U.K. Prime Minister David Cameron pledged a “massive” program of credit easing to help spur the economy as his government drives through its plan to narrow the budget deficit.
Chancellor of the Exchequer George Osborne will use his statement to Parliament on Nov. 29 to set out full details of the program to aid companies finding it hard to obtain bank finance, Cameron said in a speech in London today.
“I know that it can still be a nightmare for companies wanting to borrow money,” Cameron told the Confederation of British Industry annual conference. Credit easing “will use the strength of the government’s balance sheet to pump billions of pounds into reducing the cost of loans for small and medium sized businesses.”
Cameron is under mounting pressure to do more to spur an economy at risk of sliding back into recession as Europe’s debt crisis intensifies. The Bank of England cut its growth forecasts last week, saying output was likely to remain flat until the middle of 2012. Unemployment hit a 15-year high 8.3 percent in the third quarter.
Credit easing, proposed by Osborne in early October, envisages the Treasury selling bills and using the proceeds to buy billions of pounds of corporate bonds or packages of securitized loans made to small companies, possibly using the Bank of England as an agent.
The central bank has focused almost entirely on government bonds since its asset-buying program began in March 2009. Corporate debt accounts for less than 1 billion pounds ($1.57 billion) of securities purchased, compared with 229 billion pounds of government gilts.
Cameron has made his five-year plan to eliminate the bulk of a deficit equal to 9 percent of gross domestic product the centrepiece of his economic strategy, rebuffing criticism that the cuts are hobbling growth. Only Greece, Ireland, Portugal and Iceland face a tighter fiscal squeeze among advanced economies, according to the International Monetary Fund.
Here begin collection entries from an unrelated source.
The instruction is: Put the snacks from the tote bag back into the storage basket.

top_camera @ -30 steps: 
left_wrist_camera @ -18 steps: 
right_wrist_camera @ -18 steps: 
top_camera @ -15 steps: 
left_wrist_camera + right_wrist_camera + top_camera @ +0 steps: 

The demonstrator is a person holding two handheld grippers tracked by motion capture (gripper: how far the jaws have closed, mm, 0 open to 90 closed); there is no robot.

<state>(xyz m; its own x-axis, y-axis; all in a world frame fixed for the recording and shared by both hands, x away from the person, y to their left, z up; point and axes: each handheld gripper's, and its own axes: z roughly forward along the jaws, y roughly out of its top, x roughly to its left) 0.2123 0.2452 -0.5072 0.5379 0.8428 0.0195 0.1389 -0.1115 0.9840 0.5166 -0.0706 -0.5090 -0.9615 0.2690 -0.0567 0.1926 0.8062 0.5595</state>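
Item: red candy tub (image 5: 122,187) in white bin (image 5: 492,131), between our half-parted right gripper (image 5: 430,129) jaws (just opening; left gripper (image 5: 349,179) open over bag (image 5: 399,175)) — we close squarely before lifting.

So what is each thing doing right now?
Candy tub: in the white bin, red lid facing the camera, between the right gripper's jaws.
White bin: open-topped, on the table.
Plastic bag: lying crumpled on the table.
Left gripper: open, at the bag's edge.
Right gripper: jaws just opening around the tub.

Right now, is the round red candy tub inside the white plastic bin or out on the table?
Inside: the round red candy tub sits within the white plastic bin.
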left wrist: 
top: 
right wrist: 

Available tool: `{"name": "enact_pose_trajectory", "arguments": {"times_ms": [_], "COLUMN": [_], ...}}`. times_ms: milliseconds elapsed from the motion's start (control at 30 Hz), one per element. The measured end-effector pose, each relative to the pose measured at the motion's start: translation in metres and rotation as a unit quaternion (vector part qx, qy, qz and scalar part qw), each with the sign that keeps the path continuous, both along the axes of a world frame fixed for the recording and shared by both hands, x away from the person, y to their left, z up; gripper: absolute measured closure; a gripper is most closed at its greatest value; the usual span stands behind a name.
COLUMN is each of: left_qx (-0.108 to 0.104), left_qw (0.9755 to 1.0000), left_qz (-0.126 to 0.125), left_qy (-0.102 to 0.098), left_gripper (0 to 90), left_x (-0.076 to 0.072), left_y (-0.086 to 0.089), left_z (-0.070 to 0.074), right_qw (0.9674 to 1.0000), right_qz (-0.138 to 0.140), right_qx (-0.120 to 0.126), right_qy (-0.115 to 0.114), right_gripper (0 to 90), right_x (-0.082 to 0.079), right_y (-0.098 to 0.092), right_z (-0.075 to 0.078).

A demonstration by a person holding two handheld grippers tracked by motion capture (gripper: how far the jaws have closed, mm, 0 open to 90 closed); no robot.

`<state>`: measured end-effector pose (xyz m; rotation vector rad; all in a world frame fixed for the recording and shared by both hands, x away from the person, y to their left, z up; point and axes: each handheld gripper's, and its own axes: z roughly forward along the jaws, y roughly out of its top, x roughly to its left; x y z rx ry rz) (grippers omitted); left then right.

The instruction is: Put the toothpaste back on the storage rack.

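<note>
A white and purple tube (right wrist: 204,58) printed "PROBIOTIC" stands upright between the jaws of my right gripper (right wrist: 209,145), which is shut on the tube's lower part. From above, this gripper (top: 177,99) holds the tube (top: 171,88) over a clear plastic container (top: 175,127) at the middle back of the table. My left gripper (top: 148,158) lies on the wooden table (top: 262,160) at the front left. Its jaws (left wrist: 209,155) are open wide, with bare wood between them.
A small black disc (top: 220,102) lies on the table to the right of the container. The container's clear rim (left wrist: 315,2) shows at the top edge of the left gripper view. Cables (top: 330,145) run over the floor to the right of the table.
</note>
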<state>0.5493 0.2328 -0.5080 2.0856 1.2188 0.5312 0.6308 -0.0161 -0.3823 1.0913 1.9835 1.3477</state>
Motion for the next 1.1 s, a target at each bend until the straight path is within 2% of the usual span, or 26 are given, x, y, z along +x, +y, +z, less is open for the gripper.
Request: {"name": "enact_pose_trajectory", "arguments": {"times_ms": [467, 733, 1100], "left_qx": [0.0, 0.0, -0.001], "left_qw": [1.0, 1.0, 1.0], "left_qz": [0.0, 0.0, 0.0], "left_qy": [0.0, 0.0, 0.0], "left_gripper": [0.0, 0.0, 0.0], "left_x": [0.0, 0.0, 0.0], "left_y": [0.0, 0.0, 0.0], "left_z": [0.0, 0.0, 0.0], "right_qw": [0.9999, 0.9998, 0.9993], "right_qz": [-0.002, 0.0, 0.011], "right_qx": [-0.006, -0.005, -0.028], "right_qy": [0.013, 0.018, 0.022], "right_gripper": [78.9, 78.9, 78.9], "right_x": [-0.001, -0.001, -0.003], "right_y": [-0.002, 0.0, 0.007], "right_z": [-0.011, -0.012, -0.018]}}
Cameron rejected calls from the opposition Labour Party to ease the pace of deficit reduction, saying those who argue for extra fiscal stimulus are “dangerously wrong.”
“The fact that the markets are not convinced that euro zone countries are able to pay their debts is what lies behind the euro-zone crisis, and the biggest immediate boost to British growth would be a clear resolution of that crisis,” he said. “So dealing with government deficit must be line one of our plan for recovery.”
Cameron and his Liberal Democrat deputy, Nick Clegg, announced 400 million pounds of spending today to kick-start housebuilding projects stalled because of a lack of development finance.
The government will also underwrite the risk of some lending on newly built homes, Cameron said. The move aims to help first-time buyers get on the property ladder by allowing deposits for house purchases to fall to as little as 5 percent from about 20 percent. The plan will help as many as 100,000 people “who would otherwise be locked out of home ownership,” he said.
Osborne will provide more details of the government’s plans to transform infrastructure projects in the U.K., Cameron said.